Omit every picture, then return the listing verbatim.

■ ■ ■ ■ ■

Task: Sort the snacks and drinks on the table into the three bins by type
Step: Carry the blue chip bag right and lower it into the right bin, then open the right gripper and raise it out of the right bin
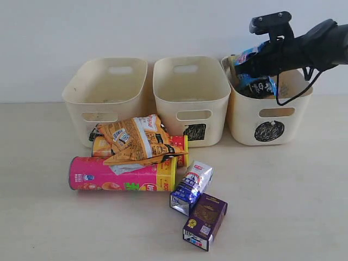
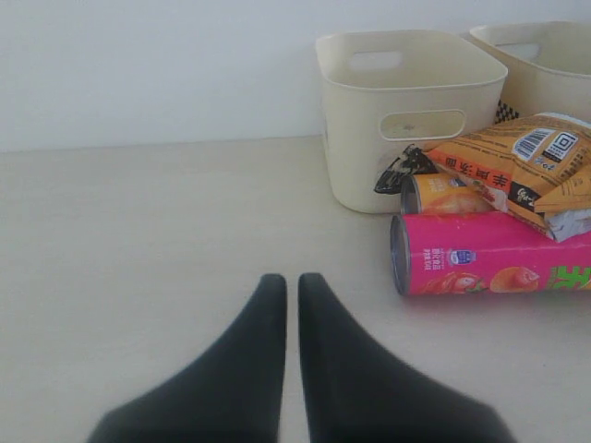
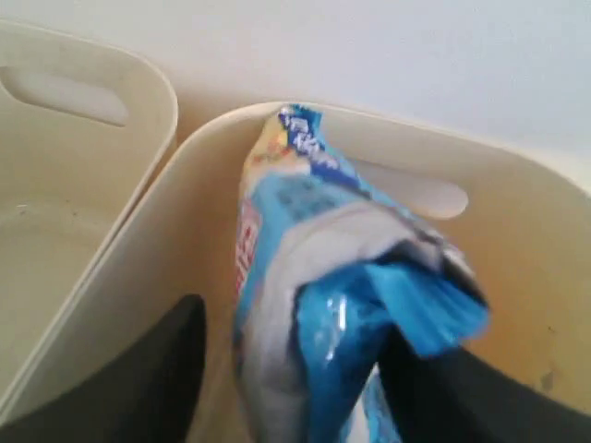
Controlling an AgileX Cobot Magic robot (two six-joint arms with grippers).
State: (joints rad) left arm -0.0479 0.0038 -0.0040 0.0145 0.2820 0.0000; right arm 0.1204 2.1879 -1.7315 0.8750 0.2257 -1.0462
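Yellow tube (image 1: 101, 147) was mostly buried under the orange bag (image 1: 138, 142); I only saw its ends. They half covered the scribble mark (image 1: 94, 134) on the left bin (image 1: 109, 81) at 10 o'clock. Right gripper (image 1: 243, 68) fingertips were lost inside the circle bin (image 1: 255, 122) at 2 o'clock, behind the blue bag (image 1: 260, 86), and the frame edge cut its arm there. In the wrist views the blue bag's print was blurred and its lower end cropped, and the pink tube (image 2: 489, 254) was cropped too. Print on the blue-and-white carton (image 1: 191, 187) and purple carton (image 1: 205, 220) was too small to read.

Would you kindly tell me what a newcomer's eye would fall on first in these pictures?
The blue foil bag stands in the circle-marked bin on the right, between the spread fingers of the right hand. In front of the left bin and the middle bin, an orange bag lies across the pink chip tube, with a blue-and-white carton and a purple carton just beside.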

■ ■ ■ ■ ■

**Finished exercise:**
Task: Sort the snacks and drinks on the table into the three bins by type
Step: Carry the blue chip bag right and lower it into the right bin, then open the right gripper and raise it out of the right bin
Controlling an AgileX Cobot Magic robot (two six-joint arms with grippers).
State: (joints rad) left arm -0.0479 0.0038 -0.0040 0.0145 0.2820 0.0000; right arm 0.1204 2.1879 -1.7315 0.8750 0.2257 -1.0462
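Yellow tube (image 1: 101, 147) was mostly buried under the orange bag (image 1: 138, 142); I only saw its ends. They half covered the scribble mark (image 1: 94, 134) on the left bin (image 1: 109, 81) at 10 o'clock. Right gripper (image 1: 243, 68) fingertips were lost inside the circle bin (image 1: 255, 122) at 2 o'clock, behind the blue bag (image 1: 260, 86), and the frame edge cut its arm there. In the wrist views the blue bag's print was blurred and its lower end cropped, and the pink tube (image 2: 489, 254) was cropped too. Print on the blue-and-white carton (image 1: 191, 187) and purple carton (image 1: 205, 220) was too small to read.

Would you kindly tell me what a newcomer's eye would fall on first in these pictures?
The blue foil bag stands in the circle-marked bin on the right, between the spread fingers of the right hand. In front of the left bin and the middle bin, an orange bag lies across the pink chip tube, with a blue-and-white carton and a purple carton just beside.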

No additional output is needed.